During this season of Lent, I have thought more than once about the spiritual value of struggle. The Church would not have given us an entire season devoted to struggling if it were not appropriate to view struggle in a positive light.
Not everyone agrees that struggle is good. In my Touchstone article The Cross of Least Resistance, I quoted a number of influential evangelical leaders who taught that the presence of struggle in a person’s spiritual life is a sure sign that something is wrong. This present article will not attempt to expose the hermeneutical and exegetical errors in the opinions of these false teachers (for that, see here and here and here). Instead, I want to look at the question of struggle from the perspective of cultural anthropology. But first, why cultural anthropology?

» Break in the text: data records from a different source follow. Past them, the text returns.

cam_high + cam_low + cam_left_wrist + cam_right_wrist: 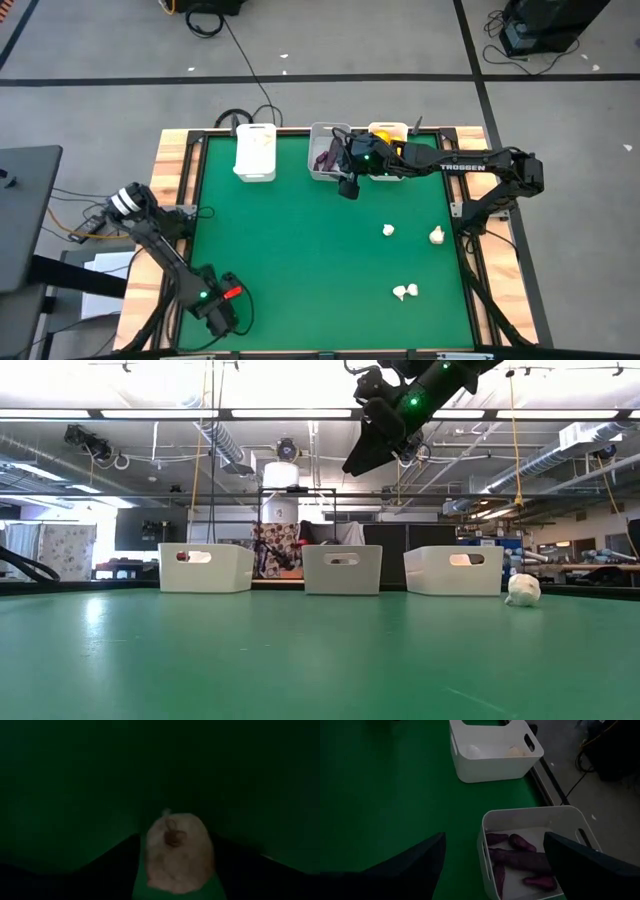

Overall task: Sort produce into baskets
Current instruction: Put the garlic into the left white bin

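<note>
We see dark purple eggplants (520, 860) lying in the middle basket (326, 152), which stands at the far edge of the green table (300, 250) between a white basket (256, 151) holding pale garlic and another basket (386, 135) holding yellow-orange citrus. Our landmark is that middle basket: the right gripper (349, 184) hangs raised in the air just at its near side, fingers (415, 865) spread wide and empty, with the eggplants showing between them in the right wrist view. Out on the table, well apart from the middle basket and toward the right side, lie three loose garlic bulbs (388, 230), (436, 236), (404, 292); one of them (522, 589) shows in the low view, nearer than the right-hand basket. The left gripper (222, 318) rests far from the basket at the near left corner of the table, closed narrowly on a garlic bulb (177, 850) that fills the space between its fingers.
</note>
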Controlling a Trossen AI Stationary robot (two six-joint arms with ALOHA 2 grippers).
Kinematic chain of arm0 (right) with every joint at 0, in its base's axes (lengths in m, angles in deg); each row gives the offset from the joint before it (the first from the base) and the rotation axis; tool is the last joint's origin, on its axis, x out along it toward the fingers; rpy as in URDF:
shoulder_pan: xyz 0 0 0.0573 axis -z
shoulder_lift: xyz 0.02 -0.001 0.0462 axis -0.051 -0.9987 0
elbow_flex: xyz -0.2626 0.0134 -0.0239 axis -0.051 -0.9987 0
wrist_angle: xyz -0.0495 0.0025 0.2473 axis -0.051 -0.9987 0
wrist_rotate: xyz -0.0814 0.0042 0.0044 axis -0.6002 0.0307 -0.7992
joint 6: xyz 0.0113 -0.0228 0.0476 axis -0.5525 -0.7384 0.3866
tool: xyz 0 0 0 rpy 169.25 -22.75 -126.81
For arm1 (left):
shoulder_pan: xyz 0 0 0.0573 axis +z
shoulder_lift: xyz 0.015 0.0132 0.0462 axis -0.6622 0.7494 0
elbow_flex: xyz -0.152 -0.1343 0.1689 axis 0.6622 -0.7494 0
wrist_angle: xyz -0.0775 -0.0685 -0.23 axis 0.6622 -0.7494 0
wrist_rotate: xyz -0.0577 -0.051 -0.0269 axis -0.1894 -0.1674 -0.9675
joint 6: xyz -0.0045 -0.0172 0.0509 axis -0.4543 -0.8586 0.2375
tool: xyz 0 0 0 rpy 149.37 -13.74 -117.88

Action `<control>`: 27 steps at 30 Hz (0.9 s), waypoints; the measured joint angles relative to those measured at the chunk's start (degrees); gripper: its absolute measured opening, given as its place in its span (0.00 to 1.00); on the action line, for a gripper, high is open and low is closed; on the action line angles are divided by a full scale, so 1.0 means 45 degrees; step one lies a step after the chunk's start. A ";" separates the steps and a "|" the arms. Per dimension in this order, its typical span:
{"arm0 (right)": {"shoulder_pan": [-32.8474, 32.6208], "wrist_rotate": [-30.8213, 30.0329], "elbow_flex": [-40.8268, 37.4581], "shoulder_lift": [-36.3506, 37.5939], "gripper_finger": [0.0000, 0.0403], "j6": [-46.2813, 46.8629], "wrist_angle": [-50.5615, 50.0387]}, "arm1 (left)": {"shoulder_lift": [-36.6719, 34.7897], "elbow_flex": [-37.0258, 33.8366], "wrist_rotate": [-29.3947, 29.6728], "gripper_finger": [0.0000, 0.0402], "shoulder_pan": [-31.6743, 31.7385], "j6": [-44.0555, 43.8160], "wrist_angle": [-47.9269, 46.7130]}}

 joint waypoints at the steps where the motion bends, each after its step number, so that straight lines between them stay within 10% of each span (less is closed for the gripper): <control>1: 0.0000 0.0001 0.0000 0.0000 0.86 0.0000 0.0002 | 0.0032 0.0000 0.0163 0.57 0.0068 0.0221 -0.0180; 10: 0.0000 0.0010 -0.0003 -0.0005 0.86 -0.0053 0.0383 | -0.0403 -0.0005 0.2084 0.43 0.2055 0.2721 -0.1704; 27: -0.0694 -0.2224 -0.1865 -0.0065 0.86 0.1849 -0.1224 | -0.1320 -0.0010 0.5636 0.43 1.0753 1.4430 -0.2402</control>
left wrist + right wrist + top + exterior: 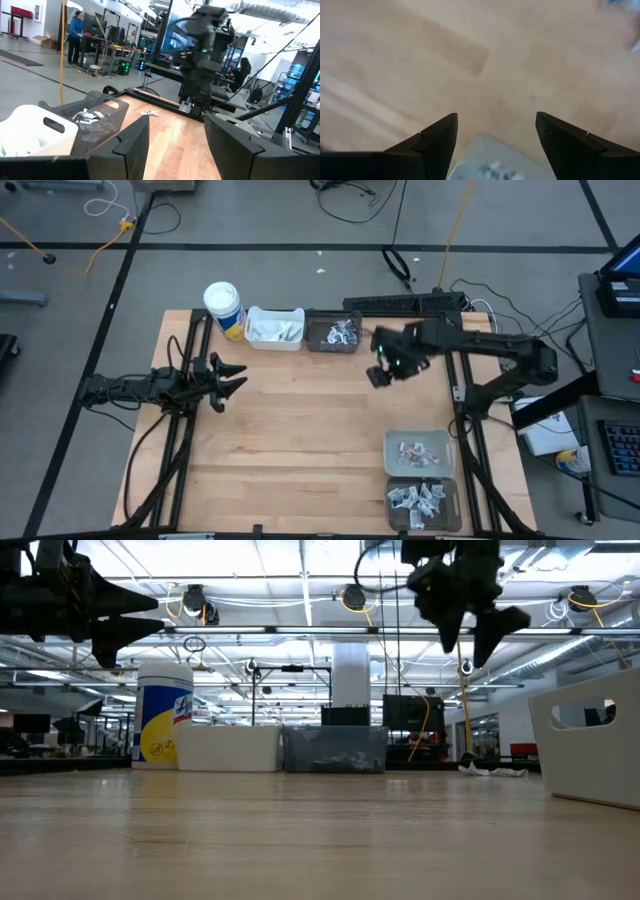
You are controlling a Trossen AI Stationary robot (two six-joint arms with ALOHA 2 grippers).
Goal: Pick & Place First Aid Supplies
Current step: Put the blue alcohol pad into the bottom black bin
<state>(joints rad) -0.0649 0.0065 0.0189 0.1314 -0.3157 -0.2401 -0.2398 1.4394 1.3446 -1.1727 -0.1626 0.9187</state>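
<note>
A: High view first. On the far left the left gripper [232,383] hangs above bare wood near the table's left edge, fingers spread apart with nothing between them.

B: Agreed, and the left wrist view shows the same gap between its two dark fingers [131,141]. What sits along the far edge?

A: From the left: a white cup [223,308] with a yellow band, then a white bin [274,328] with pale packets [268,332] lying in it, then a dark bin [332,332] touching it, holding silvery packets [342,333].

B: In the low view those three stand in a row behind the empty stretch of table [300,830]. And the right arm?

A: The right gripper [381,374] is up in the air, just right of the dark bin and clear of the wood. Its fingers stand wide open and empty; the right wrist view shows only the tabletop and a pale bin edge [490,160] between them.

B: Further right?

A: Near the front right corner, a grey bin [419,451] with square packets [417,452] bearing reddish print, and right below it another dark bin [423,504] full of white sachets [418,500]. One loose packet [148,113] lies on the wood in the left wrist view.

B: A person [77,30] stands in the room beyond.
</note>
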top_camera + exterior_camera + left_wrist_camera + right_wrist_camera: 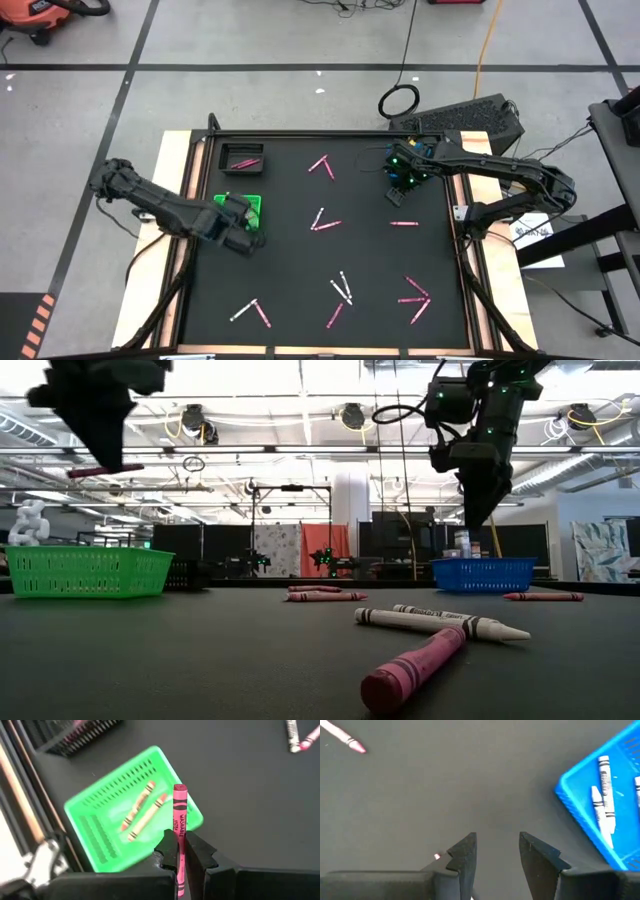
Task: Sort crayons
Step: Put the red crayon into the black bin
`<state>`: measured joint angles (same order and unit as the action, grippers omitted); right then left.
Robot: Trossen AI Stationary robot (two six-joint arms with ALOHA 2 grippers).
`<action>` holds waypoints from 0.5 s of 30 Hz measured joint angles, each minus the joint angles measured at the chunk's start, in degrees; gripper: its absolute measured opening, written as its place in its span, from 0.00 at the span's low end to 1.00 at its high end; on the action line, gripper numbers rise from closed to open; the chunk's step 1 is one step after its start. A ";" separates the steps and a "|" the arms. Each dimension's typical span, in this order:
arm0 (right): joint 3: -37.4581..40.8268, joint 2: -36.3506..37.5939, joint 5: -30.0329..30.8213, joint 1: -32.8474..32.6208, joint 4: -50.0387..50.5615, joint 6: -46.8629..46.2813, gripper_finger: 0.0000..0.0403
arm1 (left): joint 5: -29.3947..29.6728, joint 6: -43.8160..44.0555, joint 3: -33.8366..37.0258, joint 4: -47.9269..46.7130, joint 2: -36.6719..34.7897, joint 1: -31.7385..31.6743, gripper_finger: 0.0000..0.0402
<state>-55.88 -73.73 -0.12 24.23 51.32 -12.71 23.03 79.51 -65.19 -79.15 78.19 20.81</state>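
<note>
My left gripper (179, 845) is shut on a pink crayon (180, 810), high above the near edge of the green tray (115, 785), which holds two orange-yellow crayons (142, 812). In the high view this gripper (245, 232) stands just near of the green tray (250, 203). My right gripper (497, 845) is open and empty above the black mat, beside the blue tray (580, 805), which holds white crayons (604, 795). Pink and white crayons lie scattered flat on the mat (322, 220) (342, 290). My left gripper pinches the pink crayon about its middle (179, 837) between its two fingers. The fingers come from above and point down. The crayon lies about level below them (105, 468), lifted clear of the table and the tray.
A black tray (242, 158) with pink crayons stands at the mat's far left corner. Loose crayons lie at the far middle (322, 165), right (404, 223), near right (415, 295) and near left (250, 310). A pink crayon (415, 665) and a white crayon (440, 622) lie close to the low camera.
</note>
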 joint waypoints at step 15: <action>0.02 0.00 0.04 -8.51 -0.04 -5.61 0.33 | 5.27 -29.61 0.00 1.09 -1.03 -23.33 0.02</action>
<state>-55.86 -73.73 -0.08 15.72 51.29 -18.32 28.29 49.90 -65.19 -78.06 77.17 -2.53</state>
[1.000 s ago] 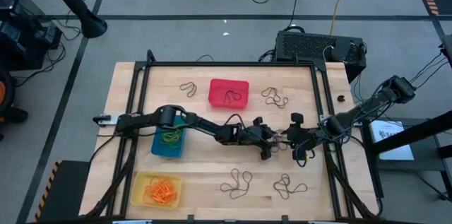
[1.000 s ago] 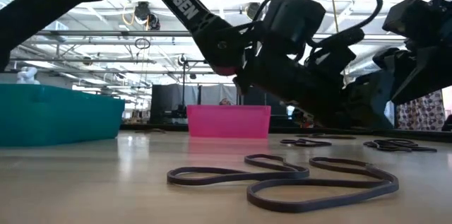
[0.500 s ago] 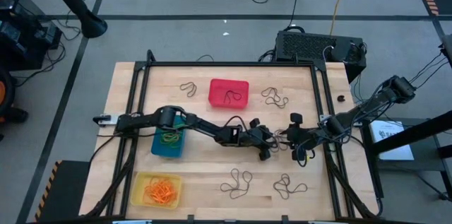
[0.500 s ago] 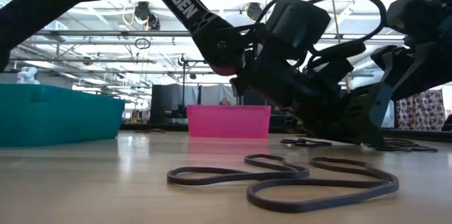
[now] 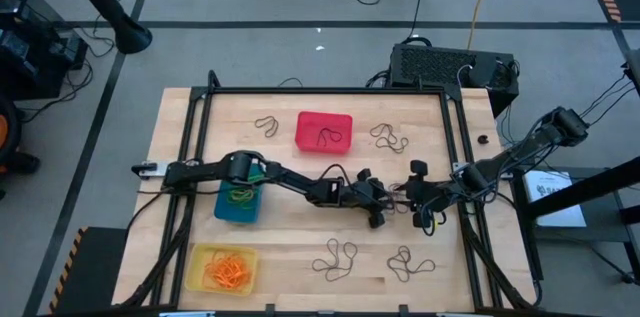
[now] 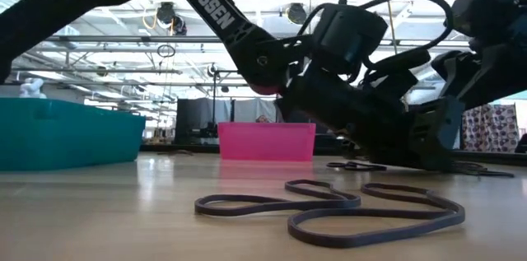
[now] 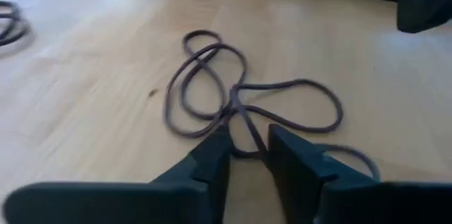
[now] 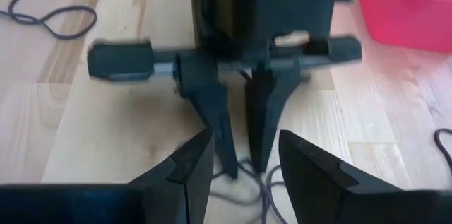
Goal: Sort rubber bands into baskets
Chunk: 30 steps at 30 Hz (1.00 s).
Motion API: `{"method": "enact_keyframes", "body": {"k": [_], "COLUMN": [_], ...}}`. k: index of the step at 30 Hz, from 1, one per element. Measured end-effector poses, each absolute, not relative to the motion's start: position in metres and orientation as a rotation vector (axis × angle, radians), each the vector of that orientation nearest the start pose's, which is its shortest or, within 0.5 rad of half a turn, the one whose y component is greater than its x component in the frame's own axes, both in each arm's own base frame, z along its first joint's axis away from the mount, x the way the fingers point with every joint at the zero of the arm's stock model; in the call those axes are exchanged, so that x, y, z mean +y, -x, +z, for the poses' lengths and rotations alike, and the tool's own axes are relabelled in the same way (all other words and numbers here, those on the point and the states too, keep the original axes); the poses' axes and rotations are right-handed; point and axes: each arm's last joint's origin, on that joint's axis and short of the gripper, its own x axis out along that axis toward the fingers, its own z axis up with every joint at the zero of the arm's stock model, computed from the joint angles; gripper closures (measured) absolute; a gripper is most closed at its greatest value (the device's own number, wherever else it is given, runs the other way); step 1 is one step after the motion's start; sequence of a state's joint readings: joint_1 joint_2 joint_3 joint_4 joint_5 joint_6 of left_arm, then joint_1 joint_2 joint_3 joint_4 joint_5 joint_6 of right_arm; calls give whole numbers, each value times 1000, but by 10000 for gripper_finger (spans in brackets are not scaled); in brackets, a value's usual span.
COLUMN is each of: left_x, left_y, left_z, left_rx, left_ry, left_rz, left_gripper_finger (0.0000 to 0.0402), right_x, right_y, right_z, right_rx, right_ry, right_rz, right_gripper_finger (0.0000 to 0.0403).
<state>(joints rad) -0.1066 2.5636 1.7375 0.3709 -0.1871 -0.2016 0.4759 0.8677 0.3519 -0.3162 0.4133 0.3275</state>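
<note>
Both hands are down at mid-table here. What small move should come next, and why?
Probably close the left hand on the dark rubber band: one strand lies on the table between its slightly parted fingers. The right hand faces it, open and holding nothing.

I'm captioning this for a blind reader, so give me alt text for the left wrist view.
The left claw, its two dark fingers close together with a narrow gap, sits low over a tangle of thin dark purple-brown rubber bands on the pale wooden table, where the loops cross.
</note>
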Motion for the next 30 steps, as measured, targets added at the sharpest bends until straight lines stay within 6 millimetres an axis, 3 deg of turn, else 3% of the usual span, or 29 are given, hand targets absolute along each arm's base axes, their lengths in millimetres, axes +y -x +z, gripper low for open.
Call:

From my article ‘George MacDonald and The Anthropology of Love‘
…human identity is not first and foremost a question of doctrines (what we think) like the rationalists would maintain, nor is it first and foremost a matter of morals (what we do); rather, the deepest seat of human identity is located first and foremost in what we love. Love precedes both doing and thinking and is the energizing principle behind both things. This recognizes that our ultimate loves are tied to a certain vision of what we think human flourishing looks like which unconsciously orients us to consider certain things worthy of our adoration. But that vision is often affective and implicit before it becomes the material of direct cognition. It is an inchoate vision that grabs our unconscious with an aesthetic pull in a way similar to how David Brooks described the formation of political preferences in his book The Social Animal.